Thursday, April 12, 2012

tights trajectory/ a missive poetry prompt

leaving utah--encountered blizzard outside of beaver, ut.

did i know the bowling shoes would match my dress in mesa, az.?

pool legs, sans tights, scottsdale, az. 

so, one more day of spring break "vacation" (decision:  taking kids places is not a vacation--it's much, much harder than going to work.  not to say it's not a worthwhile endeavor, but it's certainly not relaxing.  or is it just me?)

it's the end of the day, so i won't go into much detail, but we've gotten to see all siblings and spend an entire day at the pool, so mission accomplished--sun & sibs.  got to hold my newest nephew, marco, aka mr. bubbers/papi/chubby hubby.   he's very advanced and handsome, as are all my nieces and nephews.

i barely had time to post my guest poetry prompt from book balloon today, so i'll let it double for my blog post as well.  it's inspired by yesterday's post, and it uses jean valentine's poem again which i love more and more with each read.

i'd be so overjoyed to read anyone's attempt at this poem.  the idea for it is rather nascent, so it would be great to see how writers respond to it.

& DEFINITELY go to book balloon, register, go to the forum and click on "go--get creative."  janet mcadams has been posting a prompt for each day of april, except wednesdays when i prompt, and she has a few surprise guest poets coming up.  so do it!

A Missive, A Supplication

To whom do you supplicate?

I’ve been thinking about the poem as a prayer, a cry, a missive, a plea, an attempt to speak about something we need but we don’t have the right words, in the expository sense, to ask for. 

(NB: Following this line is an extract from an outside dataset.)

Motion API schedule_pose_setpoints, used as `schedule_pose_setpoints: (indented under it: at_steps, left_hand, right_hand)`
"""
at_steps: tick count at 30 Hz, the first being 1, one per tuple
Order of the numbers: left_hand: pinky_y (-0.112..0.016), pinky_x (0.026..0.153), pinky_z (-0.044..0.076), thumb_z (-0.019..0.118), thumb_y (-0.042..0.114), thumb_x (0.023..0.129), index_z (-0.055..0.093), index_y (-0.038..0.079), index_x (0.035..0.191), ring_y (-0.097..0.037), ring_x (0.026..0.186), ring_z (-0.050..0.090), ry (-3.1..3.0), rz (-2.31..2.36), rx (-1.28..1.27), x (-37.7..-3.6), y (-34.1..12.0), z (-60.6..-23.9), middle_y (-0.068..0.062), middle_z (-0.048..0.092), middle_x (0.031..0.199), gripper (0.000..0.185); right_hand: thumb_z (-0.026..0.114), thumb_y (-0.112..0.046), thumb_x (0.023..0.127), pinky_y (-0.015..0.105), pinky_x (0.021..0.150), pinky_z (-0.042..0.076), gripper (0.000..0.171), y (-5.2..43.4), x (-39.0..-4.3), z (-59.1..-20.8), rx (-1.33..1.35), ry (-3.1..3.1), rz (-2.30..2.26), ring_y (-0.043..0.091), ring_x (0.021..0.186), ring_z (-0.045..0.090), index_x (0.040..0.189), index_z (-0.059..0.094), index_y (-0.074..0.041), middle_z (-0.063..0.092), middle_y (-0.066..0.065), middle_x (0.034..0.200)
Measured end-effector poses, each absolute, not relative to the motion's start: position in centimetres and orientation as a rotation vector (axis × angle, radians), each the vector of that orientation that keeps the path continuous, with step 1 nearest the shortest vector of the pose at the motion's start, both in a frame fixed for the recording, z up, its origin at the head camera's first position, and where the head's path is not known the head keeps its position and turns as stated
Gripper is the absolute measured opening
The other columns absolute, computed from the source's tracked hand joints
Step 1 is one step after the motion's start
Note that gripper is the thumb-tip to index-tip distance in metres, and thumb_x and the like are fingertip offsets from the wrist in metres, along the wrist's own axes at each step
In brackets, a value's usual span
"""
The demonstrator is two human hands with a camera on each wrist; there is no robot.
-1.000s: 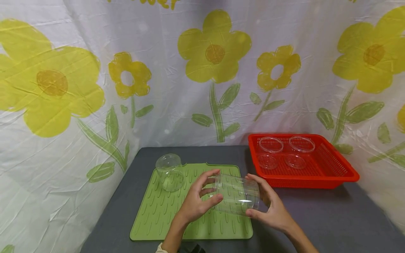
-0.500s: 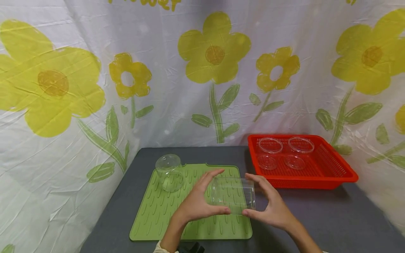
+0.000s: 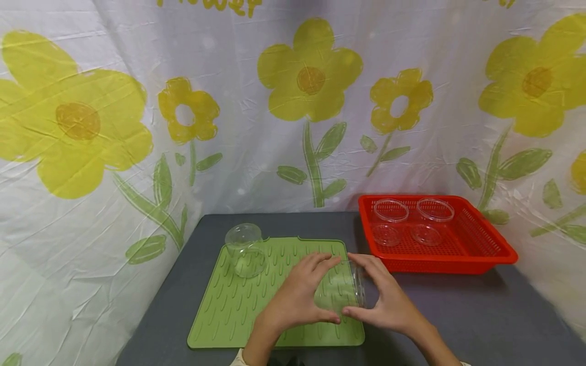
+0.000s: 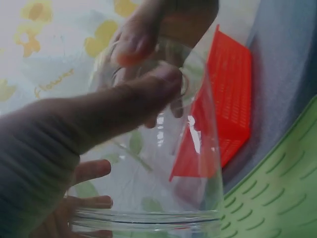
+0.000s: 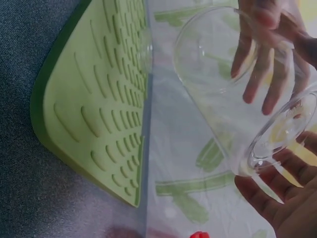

So we send a missive out into the world, “This is my letter to the world, that never wrote to me,” Emily Dickinson said, not knowing whom, exactly, in the world or universe, is listening, or what they will hear.

Prayer and poem connect on many points, but specifically in the way that they can be expressive in a non-direct, non-linear, nonsensical way that sometimes someone will understand and make their own sense of. 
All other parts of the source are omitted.